_About this exercise_
Pull out every line below that holds the word "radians".

_Records contained in a dataset_
****

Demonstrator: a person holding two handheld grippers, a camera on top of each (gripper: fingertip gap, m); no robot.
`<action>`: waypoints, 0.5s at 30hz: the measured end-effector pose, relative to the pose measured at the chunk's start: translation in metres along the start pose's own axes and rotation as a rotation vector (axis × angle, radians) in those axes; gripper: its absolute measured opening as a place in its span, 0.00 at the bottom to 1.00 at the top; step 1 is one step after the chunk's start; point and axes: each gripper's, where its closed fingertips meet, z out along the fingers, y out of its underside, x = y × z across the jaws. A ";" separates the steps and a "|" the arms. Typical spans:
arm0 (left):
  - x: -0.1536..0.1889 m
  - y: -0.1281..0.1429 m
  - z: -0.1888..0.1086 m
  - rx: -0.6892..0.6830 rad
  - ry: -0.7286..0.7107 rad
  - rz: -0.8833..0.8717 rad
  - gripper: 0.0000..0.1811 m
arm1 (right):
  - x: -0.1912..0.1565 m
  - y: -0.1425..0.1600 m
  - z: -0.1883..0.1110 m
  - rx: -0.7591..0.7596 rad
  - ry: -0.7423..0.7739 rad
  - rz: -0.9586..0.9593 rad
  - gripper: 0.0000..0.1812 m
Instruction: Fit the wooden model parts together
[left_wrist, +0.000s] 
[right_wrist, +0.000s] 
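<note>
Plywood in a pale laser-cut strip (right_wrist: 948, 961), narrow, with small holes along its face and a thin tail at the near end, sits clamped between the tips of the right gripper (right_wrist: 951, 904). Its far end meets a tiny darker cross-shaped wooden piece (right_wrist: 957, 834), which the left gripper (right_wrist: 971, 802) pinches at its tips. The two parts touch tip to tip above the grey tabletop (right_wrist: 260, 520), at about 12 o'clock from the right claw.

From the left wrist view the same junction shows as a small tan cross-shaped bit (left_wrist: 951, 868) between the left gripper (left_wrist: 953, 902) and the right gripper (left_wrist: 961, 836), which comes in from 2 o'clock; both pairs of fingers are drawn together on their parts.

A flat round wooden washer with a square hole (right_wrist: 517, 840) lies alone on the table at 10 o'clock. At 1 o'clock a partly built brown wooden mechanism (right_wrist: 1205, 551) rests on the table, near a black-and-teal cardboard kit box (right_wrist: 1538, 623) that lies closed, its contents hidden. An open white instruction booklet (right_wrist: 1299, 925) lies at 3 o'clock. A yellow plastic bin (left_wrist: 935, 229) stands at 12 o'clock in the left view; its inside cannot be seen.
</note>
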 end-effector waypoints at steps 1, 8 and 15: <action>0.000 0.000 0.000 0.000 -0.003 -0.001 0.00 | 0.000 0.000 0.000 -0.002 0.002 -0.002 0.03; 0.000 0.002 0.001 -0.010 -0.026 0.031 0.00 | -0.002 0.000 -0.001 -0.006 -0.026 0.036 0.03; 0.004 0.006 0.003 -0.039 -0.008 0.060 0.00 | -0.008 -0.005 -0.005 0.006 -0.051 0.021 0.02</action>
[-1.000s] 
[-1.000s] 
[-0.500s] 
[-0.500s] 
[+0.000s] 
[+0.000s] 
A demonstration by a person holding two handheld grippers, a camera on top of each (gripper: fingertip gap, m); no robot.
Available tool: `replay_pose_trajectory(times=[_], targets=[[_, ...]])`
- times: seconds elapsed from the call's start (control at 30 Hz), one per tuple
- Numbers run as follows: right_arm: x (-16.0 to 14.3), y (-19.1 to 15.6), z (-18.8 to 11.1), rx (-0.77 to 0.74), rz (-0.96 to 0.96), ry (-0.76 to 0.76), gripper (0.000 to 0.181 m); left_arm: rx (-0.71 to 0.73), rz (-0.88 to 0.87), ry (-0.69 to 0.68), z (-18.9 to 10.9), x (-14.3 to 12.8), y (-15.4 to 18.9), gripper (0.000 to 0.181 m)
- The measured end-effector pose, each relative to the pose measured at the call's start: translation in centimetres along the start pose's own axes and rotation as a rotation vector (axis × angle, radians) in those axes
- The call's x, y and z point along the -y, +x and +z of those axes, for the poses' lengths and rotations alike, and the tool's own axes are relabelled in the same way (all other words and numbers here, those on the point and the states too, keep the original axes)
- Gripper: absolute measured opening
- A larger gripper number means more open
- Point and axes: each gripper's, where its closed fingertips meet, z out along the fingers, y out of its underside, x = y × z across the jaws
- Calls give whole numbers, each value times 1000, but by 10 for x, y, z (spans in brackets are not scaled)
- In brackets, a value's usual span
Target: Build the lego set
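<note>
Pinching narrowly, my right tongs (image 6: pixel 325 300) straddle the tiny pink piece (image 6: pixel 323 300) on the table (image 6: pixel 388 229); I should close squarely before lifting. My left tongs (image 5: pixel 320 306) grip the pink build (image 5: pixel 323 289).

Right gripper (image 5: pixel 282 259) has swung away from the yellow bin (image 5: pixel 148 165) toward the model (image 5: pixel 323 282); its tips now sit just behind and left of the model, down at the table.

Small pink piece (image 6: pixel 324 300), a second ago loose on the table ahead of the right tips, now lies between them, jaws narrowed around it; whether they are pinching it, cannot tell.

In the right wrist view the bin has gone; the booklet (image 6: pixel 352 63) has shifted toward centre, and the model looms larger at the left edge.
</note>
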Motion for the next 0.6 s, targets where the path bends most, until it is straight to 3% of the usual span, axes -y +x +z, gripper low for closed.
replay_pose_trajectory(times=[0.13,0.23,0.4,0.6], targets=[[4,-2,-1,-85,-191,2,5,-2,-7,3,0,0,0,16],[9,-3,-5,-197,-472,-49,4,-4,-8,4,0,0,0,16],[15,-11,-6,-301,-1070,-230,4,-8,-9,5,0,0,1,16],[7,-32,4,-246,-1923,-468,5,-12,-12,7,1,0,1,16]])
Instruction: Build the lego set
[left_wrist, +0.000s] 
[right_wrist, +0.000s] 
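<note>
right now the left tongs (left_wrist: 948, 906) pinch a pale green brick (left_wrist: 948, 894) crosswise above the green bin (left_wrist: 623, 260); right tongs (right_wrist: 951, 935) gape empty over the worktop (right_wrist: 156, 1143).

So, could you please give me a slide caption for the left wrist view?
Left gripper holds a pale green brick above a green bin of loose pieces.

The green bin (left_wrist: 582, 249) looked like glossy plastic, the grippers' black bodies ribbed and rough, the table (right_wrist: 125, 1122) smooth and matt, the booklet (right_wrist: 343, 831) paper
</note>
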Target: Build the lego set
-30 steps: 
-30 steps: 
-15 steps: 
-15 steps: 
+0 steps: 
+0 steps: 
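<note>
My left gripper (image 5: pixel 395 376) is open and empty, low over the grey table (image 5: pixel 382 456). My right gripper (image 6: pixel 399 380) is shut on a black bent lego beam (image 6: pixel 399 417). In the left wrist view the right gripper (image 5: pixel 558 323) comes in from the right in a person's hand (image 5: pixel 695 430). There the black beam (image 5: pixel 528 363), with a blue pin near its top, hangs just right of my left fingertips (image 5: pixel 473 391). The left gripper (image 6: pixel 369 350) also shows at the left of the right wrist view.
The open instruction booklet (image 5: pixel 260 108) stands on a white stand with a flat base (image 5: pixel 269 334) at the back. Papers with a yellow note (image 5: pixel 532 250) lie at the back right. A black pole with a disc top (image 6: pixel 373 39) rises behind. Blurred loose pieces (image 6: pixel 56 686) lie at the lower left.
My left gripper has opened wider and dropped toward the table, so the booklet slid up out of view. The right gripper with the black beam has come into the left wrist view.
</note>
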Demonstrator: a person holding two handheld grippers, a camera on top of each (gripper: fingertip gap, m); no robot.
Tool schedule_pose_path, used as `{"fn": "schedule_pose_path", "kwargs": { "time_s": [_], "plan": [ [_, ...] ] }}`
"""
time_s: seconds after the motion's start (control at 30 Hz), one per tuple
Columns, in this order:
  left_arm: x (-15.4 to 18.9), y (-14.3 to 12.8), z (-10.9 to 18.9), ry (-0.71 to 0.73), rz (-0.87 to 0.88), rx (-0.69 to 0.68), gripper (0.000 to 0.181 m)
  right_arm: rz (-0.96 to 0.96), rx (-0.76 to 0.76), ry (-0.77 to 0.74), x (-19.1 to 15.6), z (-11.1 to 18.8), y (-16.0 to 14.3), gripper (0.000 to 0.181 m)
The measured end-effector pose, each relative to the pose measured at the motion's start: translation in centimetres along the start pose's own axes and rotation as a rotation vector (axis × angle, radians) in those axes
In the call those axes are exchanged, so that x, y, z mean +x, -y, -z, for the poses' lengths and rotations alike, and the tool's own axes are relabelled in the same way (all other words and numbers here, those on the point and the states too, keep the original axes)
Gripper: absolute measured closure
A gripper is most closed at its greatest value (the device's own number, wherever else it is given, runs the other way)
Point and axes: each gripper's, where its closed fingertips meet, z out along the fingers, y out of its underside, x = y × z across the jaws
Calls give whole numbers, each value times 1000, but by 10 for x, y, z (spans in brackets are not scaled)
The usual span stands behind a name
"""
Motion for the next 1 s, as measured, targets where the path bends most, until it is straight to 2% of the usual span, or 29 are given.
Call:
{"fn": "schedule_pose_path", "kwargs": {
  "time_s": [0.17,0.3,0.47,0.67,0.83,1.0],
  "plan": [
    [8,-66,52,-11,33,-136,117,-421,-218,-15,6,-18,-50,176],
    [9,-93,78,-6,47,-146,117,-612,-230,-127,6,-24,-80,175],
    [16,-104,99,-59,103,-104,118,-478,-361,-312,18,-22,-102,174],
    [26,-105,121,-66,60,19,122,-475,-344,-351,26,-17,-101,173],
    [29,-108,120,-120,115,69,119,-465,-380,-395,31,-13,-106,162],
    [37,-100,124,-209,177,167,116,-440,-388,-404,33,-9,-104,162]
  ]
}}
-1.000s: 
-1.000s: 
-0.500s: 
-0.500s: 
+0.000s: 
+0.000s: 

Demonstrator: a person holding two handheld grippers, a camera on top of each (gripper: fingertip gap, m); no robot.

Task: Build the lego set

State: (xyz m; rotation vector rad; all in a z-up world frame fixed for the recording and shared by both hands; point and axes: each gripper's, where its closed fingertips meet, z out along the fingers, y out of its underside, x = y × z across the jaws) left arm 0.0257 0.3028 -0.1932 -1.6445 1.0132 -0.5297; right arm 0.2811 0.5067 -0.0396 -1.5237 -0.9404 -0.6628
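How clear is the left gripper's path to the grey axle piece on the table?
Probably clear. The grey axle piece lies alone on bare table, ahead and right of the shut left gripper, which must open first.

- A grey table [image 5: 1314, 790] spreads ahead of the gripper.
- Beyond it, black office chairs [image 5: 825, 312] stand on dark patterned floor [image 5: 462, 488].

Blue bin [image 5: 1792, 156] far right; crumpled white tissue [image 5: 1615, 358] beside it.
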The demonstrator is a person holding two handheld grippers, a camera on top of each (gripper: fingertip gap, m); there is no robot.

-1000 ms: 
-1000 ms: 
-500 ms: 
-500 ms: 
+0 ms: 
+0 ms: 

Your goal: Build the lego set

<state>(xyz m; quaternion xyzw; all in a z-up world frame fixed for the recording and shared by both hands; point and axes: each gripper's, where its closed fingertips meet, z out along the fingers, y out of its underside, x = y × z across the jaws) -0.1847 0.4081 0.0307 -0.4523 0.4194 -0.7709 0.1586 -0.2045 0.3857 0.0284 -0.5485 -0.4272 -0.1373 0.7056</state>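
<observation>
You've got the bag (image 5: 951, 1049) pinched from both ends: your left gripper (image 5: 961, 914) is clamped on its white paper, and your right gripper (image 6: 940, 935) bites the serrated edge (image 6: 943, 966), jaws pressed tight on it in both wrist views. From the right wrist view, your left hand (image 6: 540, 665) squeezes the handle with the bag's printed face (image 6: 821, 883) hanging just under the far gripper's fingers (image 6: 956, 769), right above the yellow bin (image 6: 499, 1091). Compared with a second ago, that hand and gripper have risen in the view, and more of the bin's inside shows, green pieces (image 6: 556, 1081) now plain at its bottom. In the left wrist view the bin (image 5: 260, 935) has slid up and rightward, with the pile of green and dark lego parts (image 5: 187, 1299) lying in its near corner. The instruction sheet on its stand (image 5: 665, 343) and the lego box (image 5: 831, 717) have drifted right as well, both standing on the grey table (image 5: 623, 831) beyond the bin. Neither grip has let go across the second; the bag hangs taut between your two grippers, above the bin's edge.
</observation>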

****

_Task solution_
`<action>`: waypoints, 0.5s at 30hz: the measured end-effector pose, relative to the pose measured at the chunk's start: translation in metres along the start pose's own axes and rotation as a rotation vector (axis × angle, radians) in those axes; gripper: its absolute measured opening as a place in its span, 0.00 at the bottom to 1.00 at the top; step 1 is one step after the chunk's start; point and axes: each gripper's, where its closed fingertips meet, z out along the fingers, y out of its underside, x = y × z across the jaws. A ";" separates the steps and a "|" the arms. Typical spans:
- The measured end-effector pose, each relative to the pose measured at the call's start: translation in centimetres along the start pose's own axes and rotation as a rotation vector (axis × angle, radians) in those axes
The measured end-effector pose, each relative to the pose measured at the motion's start: translation in centimetres along the start pose's own axes and rotation as a rotation vector (axis × angle, radians) in those axes

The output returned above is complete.